Batas-batas butir mungkin terpolarisasi anodik akibat berbagai alasan metalurgi,
seperti segregasi atau denudasi unsur-unsur pembentuk paduan. Kemungkinan
besar bahwa penumpukan dislokasi dapat menghasilkan efek yang sama, walau
kemungkinan dislokasi berkurang bila SCC terjadi pada tingkat tegangan rendah,
karena peran tegangan tarik di situ mungkin sekedar membuat retakan tapi terbuka
sehingga elektrolit dapat masuk ke bagian ujungnya.
Kebanyakan sistem paduan yang memiliki endapan batas butir biasanya
mengalami kegagalan akibat peretakan intergranuler. Adanya lintasan aktif dalam
baja lunak tidak tegang telah dibuktikan melalui kehancurannya dalam larutan
nitrat mendidih ketika arus anodik dialirkan. Bukti serupa yang menegaskan
hubungan struktur metalurgi dalam batas butir dengan kecenderungan retak telah
diperoleh untuk paduan-paduan aluminium/tembaga dan aluminium /magnesium
melalui perlakuan-perlakuan panas yang tepat.

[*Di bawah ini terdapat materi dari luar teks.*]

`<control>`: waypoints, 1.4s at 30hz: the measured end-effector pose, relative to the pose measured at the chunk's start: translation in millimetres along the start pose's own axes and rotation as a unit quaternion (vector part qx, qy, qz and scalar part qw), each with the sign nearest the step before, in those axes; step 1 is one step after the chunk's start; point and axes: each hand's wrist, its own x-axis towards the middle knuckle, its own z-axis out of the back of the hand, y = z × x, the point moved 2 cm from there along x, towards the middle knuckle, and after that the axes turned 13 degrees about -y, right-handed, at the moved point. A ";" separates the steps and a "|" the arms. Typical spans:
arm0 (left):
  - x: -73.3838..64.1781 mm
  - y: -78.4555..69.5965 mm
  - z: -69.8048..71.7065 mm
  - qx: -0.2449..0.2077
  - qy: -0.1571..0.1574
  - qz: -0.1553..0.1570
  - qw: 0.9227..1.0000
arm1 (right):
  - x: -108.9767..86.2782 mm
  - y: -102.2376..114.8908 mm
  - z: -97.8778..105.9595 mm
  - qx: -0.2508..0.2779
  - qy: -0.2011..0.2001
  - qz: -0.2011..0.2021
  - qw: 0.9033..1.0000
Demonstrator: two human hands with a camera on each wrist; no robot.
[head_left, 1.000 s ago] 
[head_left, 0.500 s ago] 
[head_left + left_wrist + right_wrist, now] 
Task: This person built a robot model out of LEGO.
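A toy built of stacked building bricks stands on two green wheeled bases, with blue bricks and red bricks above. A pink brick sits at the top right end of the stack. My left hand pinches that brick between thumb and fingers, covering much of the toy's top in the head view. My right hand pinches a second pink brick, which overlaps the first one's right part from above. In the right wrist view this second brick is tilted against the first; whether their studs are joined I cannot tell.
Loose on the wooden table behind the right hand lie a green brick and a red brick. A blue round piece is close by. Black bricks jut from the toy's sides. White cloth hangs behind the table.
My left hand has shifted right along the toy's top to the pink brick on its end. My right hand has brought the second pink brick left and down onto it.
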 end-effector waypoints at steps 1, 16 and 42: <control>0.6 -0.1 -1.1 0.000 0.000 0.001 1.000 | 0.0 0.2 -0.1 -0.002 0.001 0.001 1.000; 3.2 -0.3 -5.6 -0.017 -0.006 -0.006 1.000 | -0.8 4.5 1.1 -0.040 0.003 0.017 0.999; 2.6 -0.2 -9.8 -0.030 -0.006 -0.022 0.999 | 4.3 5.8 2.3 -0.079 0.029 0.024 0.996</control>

2) Mekanisme memalui lintasan aktif akibat regangan
Salah satu cirri daipada SCC ini adalah bahwa jika hanya tegangan yang tidak
ada, paduan biasanya tidak reaktif terhadap lingkungan penyebab peretakan,
karena adanya selaput pelindung permukaan (selaput pasif). Jika selaput pasif
terserang oleh adanya pengaruh tegangan dalam logam itu, maka akan terjadi
penguraian anodik pada permukaan anodik lapisan pasif dan akibatnya penjalaran
retakan akan terjadi dan laju pertumbuhan di ujung retakan tempat penguraian
katodik berlangsung paling besar dibanding dengan bagian sisi retakan yang telah
terpasivasi karena telah lebih lama berhubungan dengan lingkungan. Jika serangan
lokal pada selaput pasif terus terjadi maka sangat memungkinkan pecahnya
selaput pasif tersebut karena mengalami regangan, yang kemudian diikuti oleh
penguraian logam di bagian yang pecah. Laju peretakan disini ditentukan oleh tiga
criteria:
Laju pecahnya selaput yang ditentukan oleh laju regangan yang dialami.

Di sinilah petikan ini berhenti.